▸ Problem description
Your answer should be the lines below from the one with "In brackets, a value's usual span" to the one with "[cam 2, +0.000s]", both included, given again exactly and with nothing added.

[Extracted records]
....
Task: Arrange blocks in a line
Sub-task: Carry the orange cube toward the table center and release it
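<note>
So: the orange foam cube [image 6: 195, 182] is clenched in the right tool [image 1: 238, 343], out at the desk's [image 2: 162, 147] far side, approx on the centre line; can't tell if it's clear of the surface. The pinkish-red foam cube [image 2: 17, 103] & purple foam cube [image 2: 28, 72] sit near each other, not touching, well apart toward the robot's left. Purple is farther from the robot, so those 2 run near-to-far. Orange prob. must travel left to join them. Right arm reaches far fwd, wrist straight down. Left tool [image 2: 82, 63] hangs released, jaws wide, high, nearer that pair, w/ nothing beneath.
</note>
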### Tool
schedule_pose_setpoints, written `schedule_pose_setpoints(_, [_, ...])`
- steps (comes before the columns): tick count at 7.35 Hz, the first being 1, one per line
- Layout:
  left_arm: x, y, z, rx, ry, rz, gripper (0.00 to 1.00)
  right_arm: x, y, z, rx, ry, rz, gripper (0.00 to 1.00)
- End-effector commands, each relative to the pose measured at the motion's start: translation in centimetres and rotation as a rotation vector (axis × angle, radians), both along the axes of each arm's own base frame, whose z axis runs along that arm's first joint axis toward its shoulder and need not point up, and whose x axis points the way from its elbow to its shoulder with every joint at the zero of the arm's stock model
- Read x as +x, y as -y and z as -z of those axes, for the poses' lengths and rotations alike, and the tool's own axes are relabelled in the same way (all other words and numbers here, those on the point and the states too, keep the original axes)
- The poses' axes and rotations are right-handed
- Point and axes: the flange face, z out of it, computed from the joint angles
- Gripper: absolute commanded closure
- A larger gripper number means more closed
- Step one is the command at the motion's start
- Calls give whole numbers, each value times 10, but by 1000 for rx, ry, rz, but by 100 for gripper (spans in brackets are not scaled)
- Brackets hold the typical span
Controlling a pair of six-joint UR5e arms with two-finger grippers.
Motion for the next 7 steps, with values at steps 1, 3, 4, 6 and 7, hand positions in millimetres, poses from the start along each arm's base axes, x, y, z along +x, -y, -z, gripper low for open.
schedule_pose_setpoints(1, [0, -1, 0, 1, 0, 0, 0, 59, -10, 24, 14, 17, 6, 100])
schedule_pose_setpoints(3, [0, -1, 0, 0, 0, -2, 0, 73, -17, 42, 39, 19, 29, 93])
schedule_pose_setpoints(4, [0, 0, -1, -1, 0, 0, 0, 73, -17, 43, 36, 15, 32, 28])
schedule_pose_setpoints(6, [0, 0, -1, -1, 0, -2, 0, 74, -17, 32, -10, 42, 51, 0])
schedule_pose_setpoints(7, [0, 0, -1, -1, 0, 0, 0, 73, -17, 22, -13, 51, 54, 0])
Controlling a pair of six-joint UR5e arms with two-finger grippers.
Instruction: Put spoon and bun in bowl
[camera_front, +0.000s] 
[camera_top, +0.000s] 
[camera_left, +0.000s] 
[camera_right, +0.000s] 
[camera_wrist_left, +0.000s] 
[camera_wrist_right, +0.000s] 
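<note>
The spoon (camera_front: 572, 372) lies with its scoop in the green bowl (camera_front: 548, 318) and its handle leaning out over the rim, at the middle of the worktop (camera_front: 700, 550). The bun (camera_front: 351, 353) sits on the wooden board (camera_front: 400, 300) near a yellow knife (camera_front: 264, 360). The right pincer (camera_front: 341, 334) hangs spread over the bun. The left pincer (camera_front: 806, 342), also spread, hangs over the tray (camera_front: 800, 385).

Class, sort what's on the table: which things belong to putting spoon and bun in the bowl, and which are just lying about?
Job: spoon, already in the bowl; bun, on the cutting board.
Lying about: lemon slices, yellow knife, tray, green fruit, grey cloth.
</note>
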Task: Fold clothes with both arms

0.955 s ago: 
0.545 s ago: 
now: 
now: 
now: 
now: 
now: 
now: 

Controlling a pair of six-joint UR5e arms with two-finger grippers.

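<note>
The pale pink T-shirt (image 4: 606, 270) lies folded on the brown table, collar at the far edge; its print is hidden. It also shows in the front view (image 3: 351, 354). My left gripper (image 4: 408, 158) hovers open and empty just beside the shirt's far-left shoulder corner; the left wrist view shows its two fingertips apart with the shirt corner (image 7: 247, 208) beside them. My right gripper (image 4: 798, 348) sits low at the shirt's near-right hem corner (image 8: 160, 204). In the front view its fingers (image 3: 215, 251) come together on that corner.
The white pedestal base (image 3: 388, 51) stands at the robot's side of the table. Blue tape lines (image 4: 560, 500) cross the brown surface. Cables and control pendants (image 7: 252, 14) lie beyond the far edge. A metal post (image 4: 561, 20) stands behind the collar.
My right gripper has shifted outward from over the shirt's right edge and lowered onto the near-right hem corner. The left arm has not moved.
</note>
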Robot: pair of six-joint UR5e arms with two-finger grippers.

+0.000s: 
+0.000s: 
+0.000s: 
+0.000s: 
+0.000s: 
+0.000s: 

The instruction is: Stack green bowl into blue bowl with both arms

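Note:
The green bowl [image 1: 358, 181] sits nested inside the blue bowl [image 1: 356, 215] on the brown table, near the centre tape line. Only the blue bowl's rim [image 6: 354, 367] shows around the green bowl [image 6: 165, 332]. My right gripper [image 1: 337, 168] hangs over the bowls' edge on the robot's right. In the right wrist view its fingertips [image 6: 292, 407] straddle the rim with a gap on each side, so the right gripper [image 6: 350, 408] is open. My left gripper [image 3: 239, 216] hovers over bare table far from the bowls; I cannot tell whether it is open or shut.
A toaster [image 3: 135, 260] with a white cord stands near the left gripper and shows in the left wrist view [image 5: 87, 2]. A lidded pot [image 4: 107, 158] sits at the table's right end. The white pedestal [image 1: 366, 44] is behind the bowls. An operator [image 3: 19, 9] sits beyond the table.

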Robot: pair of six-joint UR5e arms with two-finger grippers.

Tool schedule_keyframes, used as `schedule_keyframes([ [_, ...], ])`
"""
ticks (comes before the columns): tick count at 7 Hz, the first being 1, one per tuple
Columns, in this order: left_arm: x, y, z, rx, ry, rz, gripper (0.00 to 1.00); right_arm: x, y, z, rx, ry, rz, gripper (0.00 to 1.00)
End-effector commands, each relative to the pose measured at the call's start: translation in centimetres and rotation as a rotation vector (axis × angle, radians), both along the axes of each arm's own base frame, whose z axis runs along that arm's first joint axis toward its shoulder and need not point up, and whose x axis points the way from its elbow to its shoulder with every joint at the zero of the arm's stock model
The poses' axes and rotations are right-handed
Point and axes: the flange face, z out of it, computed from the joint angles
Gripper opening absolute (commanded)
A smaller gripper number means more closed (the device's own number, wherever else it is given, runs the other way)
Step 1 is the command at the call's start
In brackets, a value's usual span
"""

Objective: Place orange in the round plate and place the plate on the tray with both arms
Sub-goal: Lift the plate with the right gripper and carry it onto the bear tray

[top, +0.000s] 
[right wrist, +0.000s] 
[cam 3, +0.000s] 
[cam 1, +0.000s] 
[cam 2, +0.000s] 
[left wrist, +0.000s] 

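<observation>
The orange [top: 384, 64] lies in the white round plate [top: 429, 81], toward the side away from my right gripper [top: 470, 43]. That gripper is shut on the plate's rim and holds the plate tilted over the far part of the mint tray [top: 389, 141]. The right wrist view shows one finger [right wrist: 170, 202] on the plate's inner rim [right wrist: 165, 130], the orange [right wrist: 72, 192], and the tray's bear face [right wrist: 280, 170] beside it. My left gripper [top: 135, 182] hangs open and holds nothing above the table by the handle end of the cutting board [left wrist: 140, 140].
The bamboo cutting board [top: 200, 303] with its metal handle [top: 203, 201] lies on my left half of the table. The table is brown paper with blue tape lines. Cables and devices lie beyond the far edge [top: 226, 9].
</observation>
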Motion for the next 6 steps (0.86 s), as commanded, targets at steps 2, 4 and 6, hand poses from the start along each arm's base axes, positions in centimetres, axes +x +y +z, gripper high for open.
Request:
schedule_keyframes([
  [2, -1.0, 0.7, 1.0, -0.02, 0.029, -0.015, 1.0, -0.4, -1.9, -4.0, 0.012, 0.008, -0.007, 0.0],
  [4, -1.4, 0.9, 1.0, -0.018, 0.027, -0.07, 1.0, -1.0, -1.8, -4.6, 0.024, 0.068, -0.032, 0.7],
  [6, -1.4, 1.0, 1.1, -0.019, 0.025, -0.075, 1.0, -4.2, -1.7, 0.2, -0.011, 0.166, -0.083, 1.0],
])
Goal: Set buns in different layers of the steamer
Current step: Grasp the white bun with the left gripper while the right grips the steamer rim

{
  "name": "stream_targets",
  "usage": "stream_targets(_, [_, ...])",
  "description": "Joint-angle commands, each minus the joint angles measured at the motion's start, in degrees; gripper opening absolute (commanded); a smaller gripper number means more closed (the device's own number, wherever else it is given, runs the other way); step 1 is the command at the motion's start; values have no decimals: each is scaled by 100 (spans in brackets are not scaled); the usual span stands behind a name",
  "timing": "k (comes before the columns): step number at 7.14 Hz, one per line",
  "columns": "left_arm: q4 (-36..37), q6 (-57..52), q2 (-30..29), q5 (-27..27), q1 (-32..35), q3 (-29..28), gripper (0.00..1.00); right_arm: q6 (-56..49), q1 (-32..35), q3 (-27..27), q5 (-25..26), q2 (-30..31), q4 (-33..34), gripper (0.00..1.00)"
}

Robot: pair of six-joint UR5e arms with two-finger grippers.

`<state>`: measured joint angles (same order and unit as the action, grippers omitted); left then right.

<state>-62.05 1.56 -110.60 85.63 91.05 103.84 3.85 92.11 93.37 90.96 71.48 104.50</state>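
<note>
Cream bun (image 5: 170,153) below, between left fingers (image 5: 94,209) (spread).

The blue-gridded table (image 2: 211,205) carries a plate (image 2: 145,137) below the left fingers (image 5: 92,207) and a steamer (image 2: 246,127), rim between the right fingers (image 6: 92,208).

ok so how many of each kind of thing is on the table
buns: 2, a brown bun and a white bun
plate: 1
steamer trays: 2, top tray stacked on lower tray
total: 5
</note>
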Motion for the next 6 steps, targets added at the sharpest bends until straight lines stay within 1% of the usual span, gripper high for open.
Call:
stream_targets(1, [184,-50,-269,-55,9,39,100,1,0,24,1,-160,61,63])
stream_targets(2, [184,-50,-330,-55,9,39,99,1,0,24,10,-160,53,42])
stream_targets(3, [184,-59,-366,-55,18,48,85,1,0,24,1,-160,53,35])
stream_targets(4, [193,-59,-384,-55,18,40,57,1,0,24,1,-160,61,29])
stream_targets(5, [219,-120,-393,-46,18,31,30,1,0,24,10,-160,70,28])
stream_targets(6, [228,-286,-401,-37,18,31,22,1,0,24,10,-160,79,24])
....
▸ Answer space
In brackets, a value's usual span
"""

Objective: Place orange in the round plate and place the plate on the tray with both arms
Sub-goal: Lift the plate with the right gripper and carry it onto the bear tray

[top, +0.000s] 
[right wrist, +0.000s] 
[cam 3, +0.000s] 
[cam 1, +0.000s] 
[cam 2, +0.000s] 

There is nothing more to the exercise.